◆ **Exercise aim**
In the entries that follow, the lines from the line containing "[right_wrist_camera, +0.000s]" up to and including the line containing "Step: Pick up" must be copied exactly, with pictures omitted.

◆ **Exercise materials**
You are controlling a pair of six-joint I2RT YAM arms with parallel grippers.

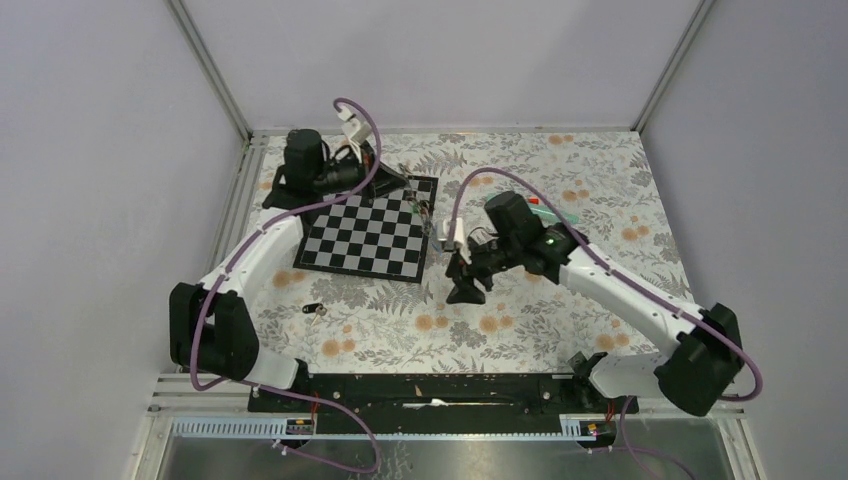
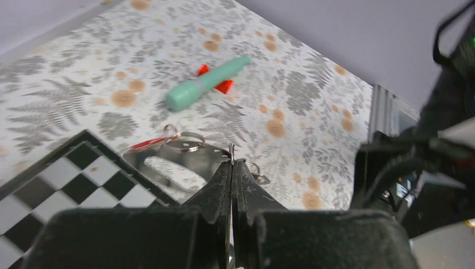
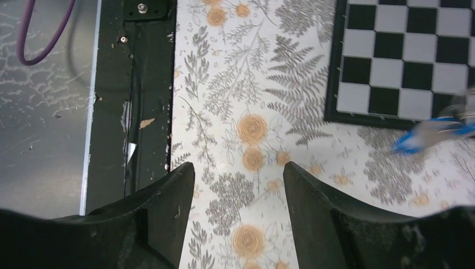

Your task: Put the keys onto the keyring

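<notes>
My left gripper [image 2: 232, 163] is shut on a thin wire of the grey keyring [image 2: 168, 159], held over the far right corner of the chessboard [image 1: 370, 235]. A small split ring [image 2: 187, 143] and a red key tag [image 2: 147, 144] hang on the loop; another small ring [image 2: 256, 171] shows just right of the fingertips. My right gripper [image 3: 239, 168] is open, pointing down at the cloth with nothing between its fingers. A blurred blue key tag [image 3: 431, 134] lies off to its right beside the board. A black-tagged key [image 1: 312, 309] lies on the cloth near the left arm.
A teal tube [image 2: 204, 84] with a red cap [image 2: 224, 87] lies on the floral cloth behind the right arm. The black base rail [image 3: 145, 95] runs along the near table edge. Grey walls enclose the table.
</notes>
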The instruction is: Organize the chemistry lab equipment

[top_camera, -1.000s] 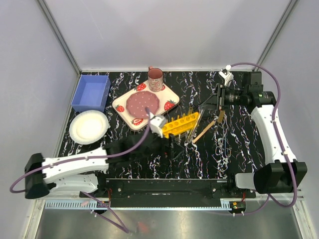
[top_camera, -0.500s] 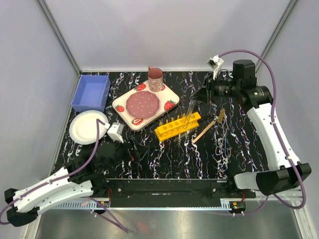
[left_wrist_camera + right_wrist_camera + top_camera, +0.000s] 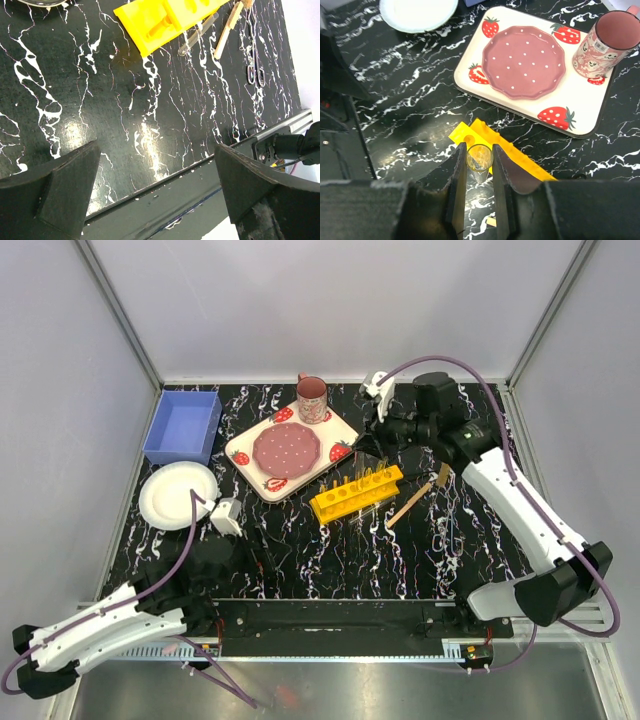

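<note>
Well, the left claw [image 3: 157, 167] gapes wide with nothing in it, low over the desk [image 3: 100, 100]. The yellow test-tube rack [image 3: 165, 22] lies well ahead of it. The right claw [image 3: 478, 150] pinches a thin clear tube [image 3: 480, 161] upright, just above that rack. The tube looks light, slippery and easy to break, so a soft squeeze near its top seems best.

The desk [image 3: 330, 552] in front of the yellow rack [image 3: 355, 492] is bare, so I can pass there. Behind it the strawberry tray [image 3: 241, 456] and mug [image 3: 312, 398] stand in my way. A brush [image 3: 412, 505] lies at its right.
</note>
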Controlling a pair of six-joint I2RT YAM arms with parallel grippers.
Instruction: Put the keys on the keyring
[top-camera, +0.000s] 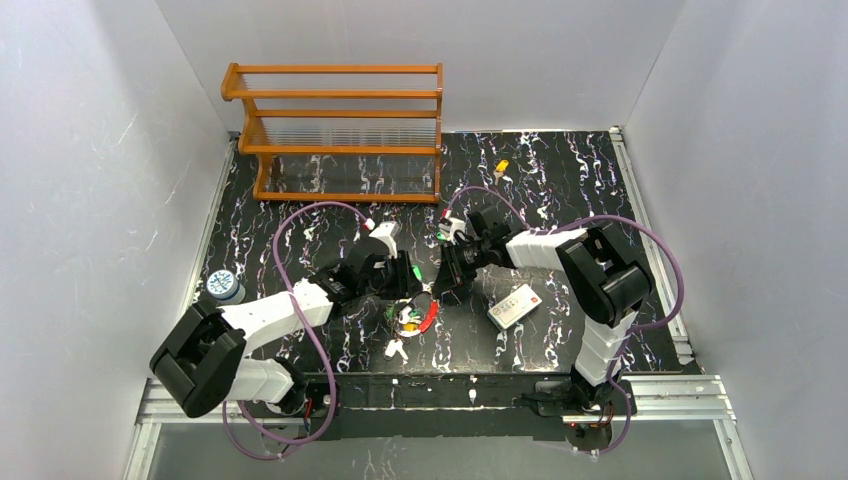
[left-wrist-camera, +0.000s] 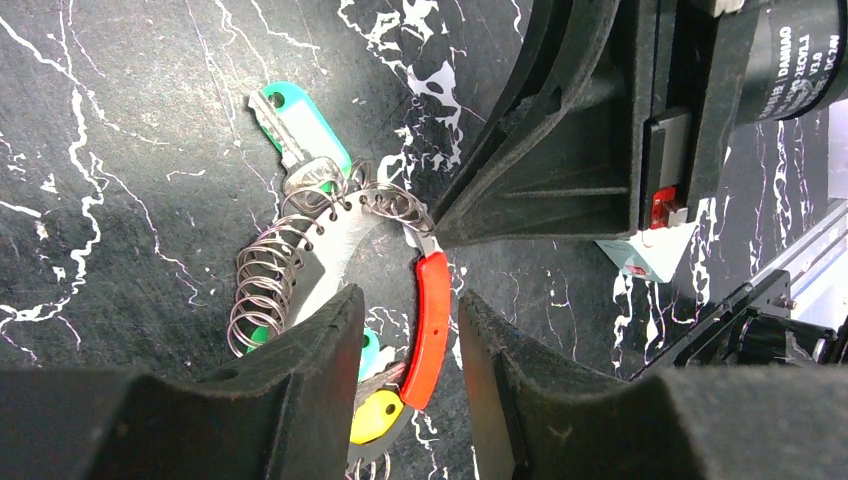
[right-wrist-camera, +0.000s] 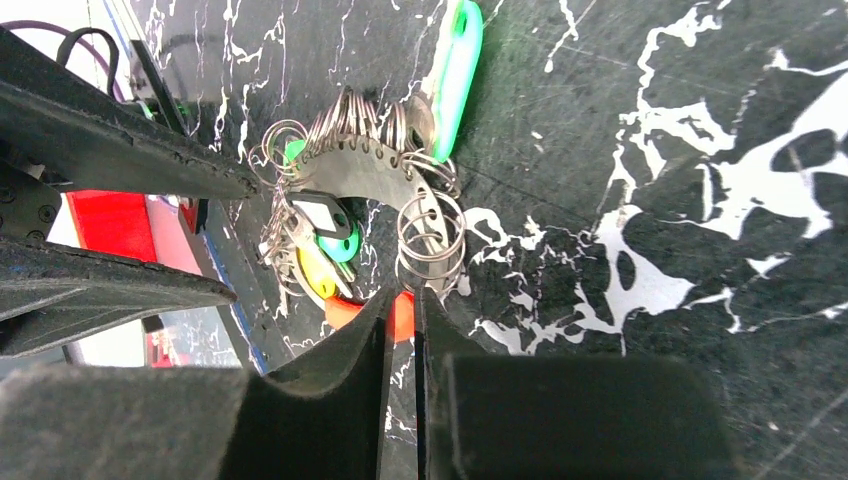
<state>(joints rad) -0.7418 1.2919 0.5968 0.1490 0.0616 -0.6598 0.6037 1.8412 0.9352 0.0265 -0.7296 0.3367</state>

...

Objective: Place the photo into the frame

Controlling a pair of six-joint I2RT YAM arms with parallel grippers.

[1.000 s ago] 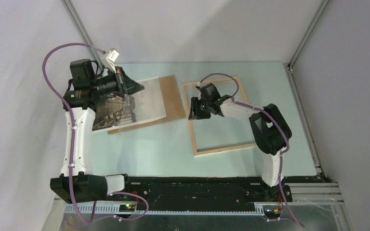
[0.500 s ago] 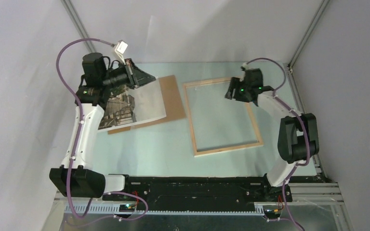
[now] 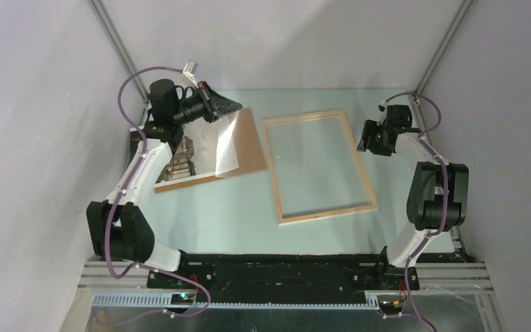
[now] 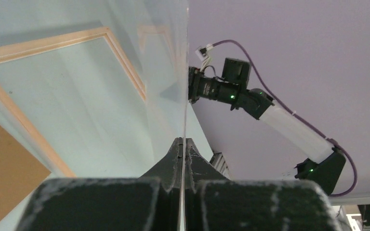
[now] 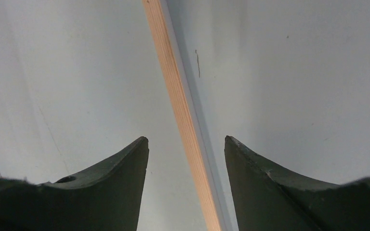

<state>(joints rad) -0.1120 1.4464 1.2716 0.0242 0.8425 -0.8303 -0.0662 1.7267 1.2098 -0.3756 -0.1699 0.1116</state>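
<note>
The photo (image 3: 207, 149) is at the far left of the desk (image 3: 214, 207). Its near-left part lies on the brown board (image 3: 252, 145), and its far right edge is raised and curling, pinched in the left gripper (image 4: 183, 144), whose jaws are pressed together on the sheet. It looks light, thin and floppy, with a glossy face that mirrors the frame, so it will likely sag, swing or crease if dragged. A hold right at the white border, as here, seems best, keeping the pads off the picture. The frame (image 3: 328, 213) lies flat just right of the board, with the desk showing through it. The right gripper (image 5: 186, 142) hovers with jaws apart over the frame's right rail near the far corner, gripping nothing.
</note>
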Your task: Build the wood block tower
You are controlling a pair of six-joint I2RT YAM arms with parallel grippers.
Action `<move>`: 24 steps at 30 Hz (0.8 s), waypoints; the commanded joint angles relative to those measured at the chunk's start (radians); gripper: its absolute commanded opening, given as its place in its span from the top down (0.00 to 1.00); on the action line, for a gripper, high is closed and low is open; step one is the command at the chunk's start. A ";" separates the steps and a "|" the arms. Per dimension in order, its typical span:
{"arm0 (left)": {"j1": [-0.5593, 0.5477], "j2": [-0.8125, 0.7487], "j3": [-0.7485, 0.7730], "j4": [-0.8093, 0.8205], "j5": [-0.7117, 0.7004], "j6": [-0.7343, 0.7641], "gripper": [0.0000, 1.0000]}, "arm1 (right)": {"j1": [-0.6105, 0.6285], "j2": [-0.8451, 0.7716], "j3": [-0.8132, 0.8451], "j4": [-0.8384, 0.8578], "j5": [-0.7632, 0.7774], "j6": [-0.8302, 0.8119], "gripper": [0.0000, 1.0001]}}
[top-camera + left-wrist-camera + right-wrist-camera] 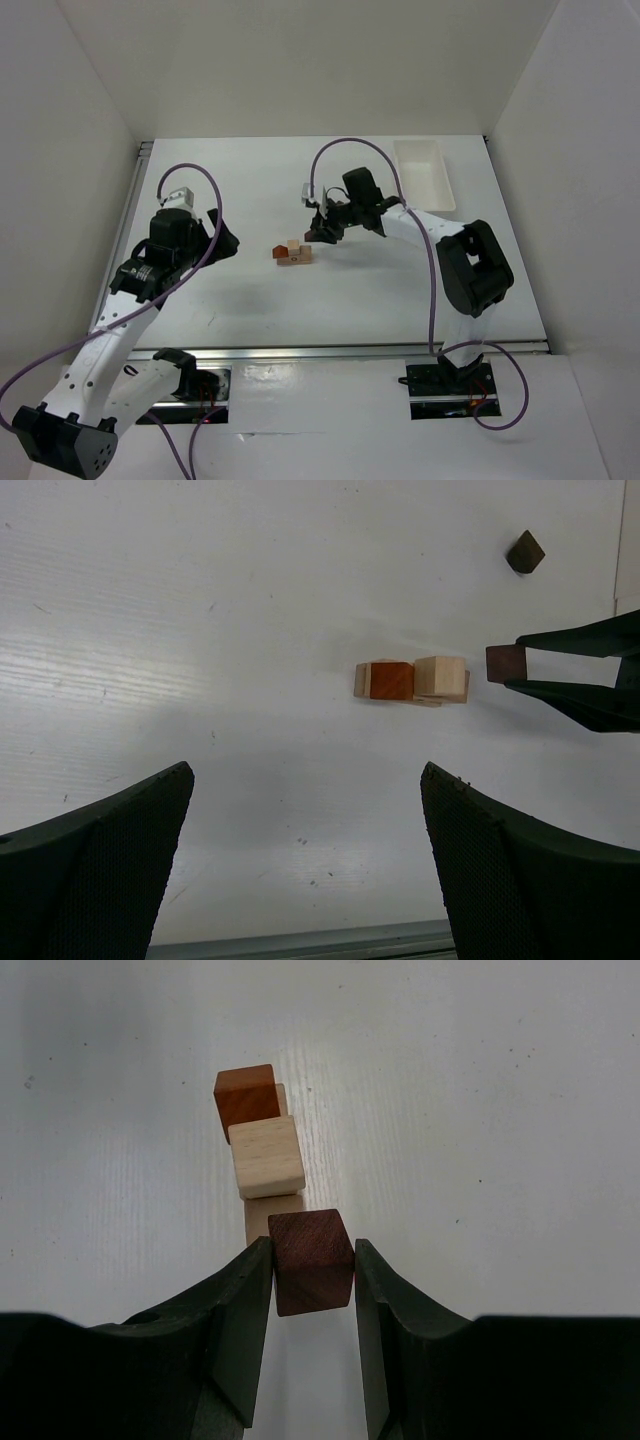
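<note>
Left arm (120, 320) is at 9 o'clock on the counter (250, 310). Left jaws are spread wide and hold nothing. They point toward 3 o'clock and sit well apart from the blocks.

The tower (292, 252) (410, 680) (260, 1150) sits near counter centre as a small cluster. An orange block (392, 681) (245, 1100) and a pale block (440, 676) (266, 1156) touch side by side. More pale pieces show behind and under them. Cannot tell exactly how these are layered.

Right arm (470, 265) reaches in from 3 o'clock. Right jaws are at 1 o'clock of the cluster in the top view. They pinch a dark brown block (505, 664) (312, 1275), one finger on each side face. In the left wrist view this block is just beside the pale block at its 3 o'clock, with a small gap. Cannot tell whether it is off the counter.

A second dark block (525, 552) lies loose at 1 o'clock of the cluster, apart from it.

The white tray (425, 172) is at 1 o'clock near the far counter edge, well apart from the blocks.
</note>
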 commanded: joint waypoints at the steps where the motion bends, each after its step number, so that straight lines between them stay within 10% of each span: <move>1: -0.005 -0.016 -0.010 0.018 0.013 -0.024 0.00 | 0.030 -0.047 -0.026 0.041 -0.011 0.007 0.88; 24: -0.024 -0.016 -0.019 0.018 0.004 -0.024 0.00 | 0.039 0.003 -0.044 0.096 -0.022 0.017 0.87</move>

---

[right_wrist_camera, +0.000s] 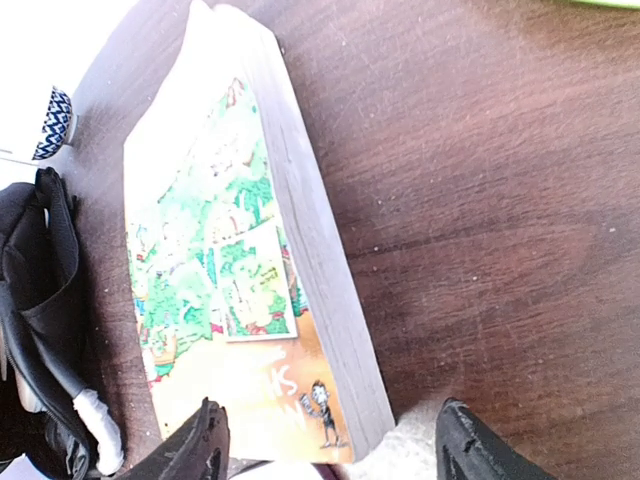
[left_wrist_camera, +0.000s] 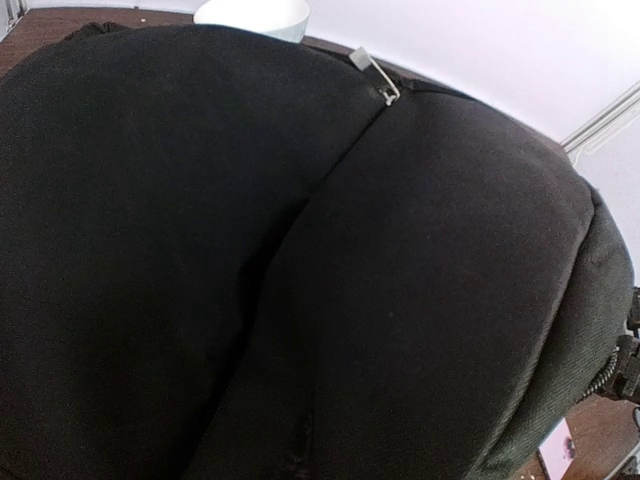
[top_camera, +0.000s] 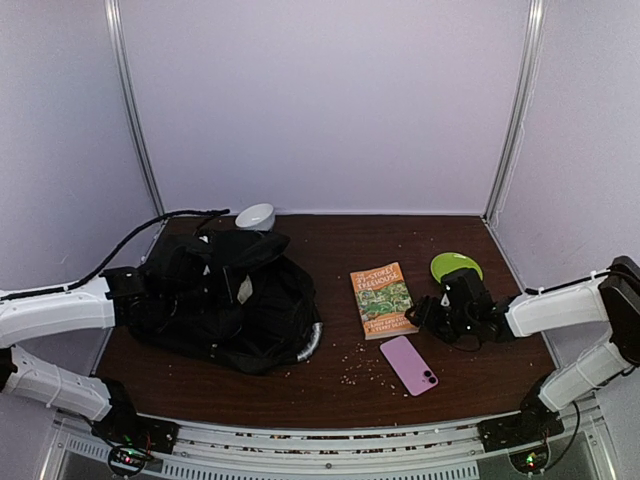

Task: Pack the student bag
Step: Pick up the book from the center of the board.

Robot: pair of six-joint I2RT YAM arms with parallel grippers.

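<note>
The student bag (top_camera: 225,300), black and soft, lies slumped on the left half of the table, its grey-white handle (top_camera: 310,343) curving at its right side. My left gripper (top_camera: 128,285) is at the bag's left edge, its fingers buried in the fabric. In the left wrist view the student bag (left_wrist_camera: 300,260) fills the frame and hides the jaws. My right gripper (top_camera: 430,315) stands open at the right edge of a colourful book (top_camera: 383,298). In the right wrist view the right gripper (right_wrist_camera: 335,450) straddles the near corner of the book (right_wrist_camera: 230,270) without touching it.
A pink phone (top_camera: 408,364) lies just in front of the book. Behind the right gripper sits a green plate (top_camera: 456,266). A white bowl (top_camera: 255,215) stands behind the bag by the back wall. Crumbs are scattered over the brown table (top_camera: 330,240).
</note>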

◆ **Written solution**
[right_wrist_camera, +0.000s] 
[left_wrist_camera, +0.000s] 
[top_camera, +0.000s] 

Task: Pack the student bag
Step: Pick up the book from the center of the board.

This exercise requires no further response.